We'd also look at Alaska. We continue to look at Iraq. So they're the sorts of areas where the flexibility in the upstream remains and we continue to drive the productivity of the capital investment that we have. And it's back to John's earlier question. We just continue to see ideas and solutions coming from the organization, working with our suppliers where we can do things simpler, more cost effectively and the list, quite frankly, gets longer each and every day.

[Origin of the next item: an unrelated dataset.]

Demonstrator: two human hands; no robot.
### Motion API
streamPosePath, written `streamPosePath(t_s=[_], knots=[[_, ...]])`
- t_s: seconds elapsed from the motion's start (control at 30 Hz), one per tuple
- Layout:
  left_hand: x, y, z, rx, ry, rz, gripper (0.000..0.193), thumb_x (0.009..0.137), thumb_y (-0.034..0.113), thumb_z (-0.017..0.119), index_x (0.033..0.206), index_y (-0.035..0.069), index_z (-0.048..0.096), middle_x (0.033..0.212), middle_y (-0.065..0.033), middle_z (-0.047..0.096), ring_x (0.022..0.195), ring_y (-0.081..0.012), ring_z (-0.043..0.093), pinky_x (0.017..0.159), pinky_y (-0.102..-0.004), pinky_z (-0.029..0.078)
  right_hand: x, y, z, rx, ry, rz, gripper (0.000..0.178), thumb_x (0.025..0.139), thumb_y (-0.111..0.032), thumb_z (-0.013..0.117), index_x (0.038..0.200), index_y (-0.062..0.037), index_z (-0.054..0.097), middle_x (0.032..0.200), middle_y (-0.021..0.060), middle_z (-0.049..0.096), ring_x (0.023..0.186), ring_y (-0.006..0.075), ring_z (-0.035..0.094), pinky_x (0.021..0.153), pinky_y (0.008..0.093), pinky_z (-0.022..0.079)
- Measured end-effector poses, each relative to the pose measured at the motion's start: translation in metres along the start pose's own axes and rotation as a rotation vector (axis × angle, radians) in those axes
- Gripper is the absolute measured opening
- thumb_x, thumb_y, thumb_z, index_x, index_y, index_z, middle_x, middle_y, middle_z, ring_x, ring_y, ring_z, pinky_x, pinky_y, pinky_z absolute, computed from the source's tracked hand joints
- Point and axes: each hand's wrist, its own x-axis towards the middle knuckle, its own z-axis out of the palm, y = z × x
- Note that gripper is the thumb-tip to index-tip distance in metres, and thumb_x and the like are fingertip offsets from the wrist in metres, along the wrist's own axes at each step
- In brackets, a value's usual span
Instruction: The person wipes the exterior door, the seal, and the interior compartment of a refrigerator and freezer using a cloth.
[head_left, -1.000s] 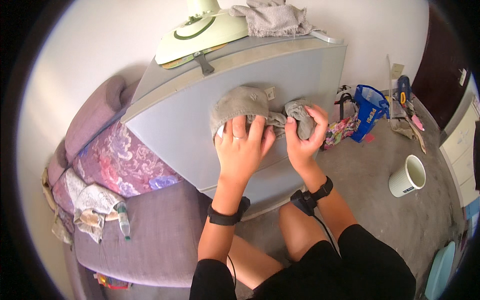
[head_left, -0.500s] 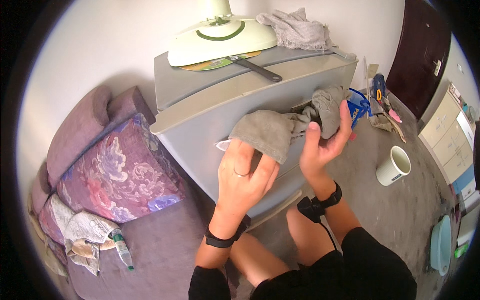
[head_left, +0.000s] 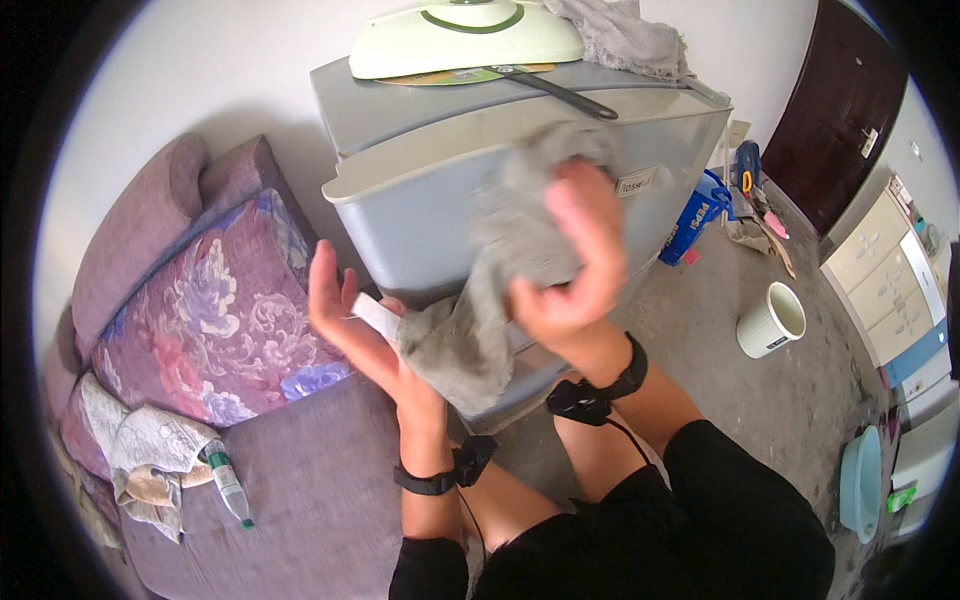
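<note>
One limp olive-grey fabric piece [head_left: 465, 345], with a white fabric tag [head_left: 376, 316] at its lower left end: we find it raised in front of the body, between the two hands, before a grey box-shaped appliance [head_left: 400, 230] with pale trim.

Left hand [head_left: 350, 315]: palm turned inward, fingers stretched and apart; the tagged end of the piece meets the base of the palm. We judge that it serves as a loose support rather than a firm hold.

Right hand [head_left: 575, 255]: curved beside the upper part of the piece, blurred; we cannot tell whether its fingers close on the fabric. The piece is probably held up in the air so that both hands can reach it from opposite sides.

Condition of the piece: matt, soft, creased, bunched below and smeared by motion above; its full shape we cannot make out.

On the appliance's top surface: one pale green moulded base [head_left: 465, 45], one flat black handle [head_left: 570, 97] jutting past the front edge, and one rumpled grey woven cloth [head_left: 635, 45], likely put there because the top is flat and within reach.

On the purple upholstered sofa [head_left: 310, 480]: one clear plastic bottle [head_left: 232, 487] with a green cap, lying beside a crumpled white patterned cloth [head_left: 165, 440].

On the floor: one white ribbed bin [head_left: 765, 325], upright.
</note>
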Motion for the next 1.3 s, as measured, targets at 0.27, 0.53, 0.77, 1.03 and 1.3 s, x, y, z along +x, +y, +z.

So remain quite optimistic, very optimistic, I would say, in continuing to drive the capital productivity. The major projects, I think, in terms of sanctions for the rest of the year, we certainly see a number of options ahead of us. As you know, we've sanctioned Tangu, which we're very Tangu, which we're very excited about. The team has done a fantastic job there getting costs on a normalized level back to 2,004, back to what we built Trains 12. Mad Dog Phase 2, always subject to partner approval.
But as we say, it's not just enough for us to hit the hurdle rates. We want to make the projects be the best that we can be or the best that they can be, and we're continuing to work Mad Dog, but I think you could see that one emerge towards the end of the year. We have, of course, the next train at Kazan, where we'll hopefully do 1.5 Bcf a day for the price of what we originally thought a Bcf a day would be done for. Bob's mentioned the India gas projects, which will move up the chain. We've got onshore compression in Trinidad that may come into the picture.
We've got Angelin in Trinidad. We've got SNAD in Norway. So a number of projects that are possible. All I would say is that the expectation remains the same, and that is twofold. Number 1, it has to hit each has to hit the hurdle rates, which is driven by value over volume, mid teens for greenfield and greater than 20% for brownfield and infill.
And the project's got to be the best that it can be. And that's why we've continued to push Mad Dog Phase 2 as an example. So that hopefully gives you a sense of what is out there. Does that help?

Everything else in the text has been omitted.